Les plantes que nous consommons aujourd’hui sont très éloignées de leurs ancêtres sauvages. Elles ont toutes été façonnées progressivement par l’homme depuis le Néolithique, dans toutes les régions du monde. Savez-vous à quoi elles ressemblaient avant ? 

On a retrouvé début 2017 en Patagonie des fruits fossiles de la famille des Solanacées, famille de la tomate, de la pomme de terre et des poivrons, datant de 52,2 millions d’années ! Mais c’est des millions d’années plus tard que pour sa subsistance l’homme a utilisé les mutations naturelles repérées parmi les plantes. Il les a ressemées et a amplifié les caractères les plus comestibles (goût, consistance, couleur,…) en ne conservant que les plantes qu’il préférait sur plusieurs générations. Comme pour les animaux, on parle de domestication. Voyons-en quelques exemples...

Le maïs : l’un des plus anciens végétaux 

L’une des plus anciennes domestications est celle du maïs il y a 9000 ans. A l’époque, son épi ne mesurait que quelques cm et les hommes en mangeaient les grains minuscules qui étaient protégés par une coque dure. Le maïs était la nourriture de base des civilisations précolombiennes qui l’ont sélectionné et déifié.
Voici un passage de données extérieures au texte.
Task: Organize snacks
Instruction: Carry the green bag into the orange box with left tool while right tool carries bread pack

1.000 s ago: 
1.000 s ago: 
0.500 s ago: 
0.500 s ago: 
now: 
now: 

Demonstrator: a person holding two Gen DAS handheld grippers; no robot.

Il a été importé d’Amérique centrale en Europe par les premiers explorateurs au XVème siècle. Sa richesse, sa diversité génétique et son adaptabilité en ont fait la première céréale cultivée au monde aujourd’hui. La taille de son épi a été multipliée par 100, et ses grains nus sur un gros épi le rendent infiniment plus digeste pour l'homme et ses animaux domestiques tels que les porcs et les volailles.

Le blé, une origine complexe

Le blé cultivé aujourd’hui prend son origine dans le Croissant fertile du Levant, dans des territoires actuels syriens et turcs. Le blé que nous voyons dans les champs est issu de plusieurs ancêtres sauvages et résulte de deux hybridations spontanées entre blés cultivés et espèces sauvages, qui auraient eu lieu il y a  environ 200 000 et 12 000 ans. Les blés ancestraux ne comportaient que quelques grains sur chaque épi, qu’il fallait décortiquer un à un pour les consommer ! Puis la culture du blé s’est répandue en Europe vers – 7 000 ans. Ces ancêtres ont évolué, avec des épis plus grands, avec plus de grains, plus panifiables. Ils ont donné d’une part le blé tendre, dont on fait la farine et le pain, et d’autre part le blé dur, pour la semoule et les pâtes.

Les végétaux ont conquis le monde !

La tomate a été domestiquée au Mexique d’où elle a été rapportée en Italie vers 1550 des voyages de découverte initiés par Christophe Colomb, de même que le piment ou le haricot originaire d’Amérique Centrale et du Sud (il est présent dans un site archéologique au Pérou datant de 7000 ans av. J.-C.). L’aubergine fut, elle, domestiquée en Asie (de l’Inde à la Chine du Sud-ouest) dans les siècles précédant l’ère chrétienne. La famille du melon et des concombres est apparue en Asie mais on trouve aussi des melons sauvages en Afrique et en Australie. La carotte n’a été domestiquée qu’au Xème siècle en Afghanistan et la laitue proviendrait des montagnes du Kurdistan. Le chou provient du Sud-Ouest de l’Europe ; il était la base de l’alimentation jusqu’à la Renaissance en France.

Les méfiances surmontées, un foisonnement  de goûts et de couleurs

Dès son introduction au XVème siècle, le haricot a connu le succès comme légume car il était facile à cultiver et correspondait bien au goût de l’époque. Mais pour la plupart il a fallu des siècles pour que les plantes soient utilisées en légumes et fruits. A l’échelle de l’évolution, la diversité est récente mais elle explose maintenant ! 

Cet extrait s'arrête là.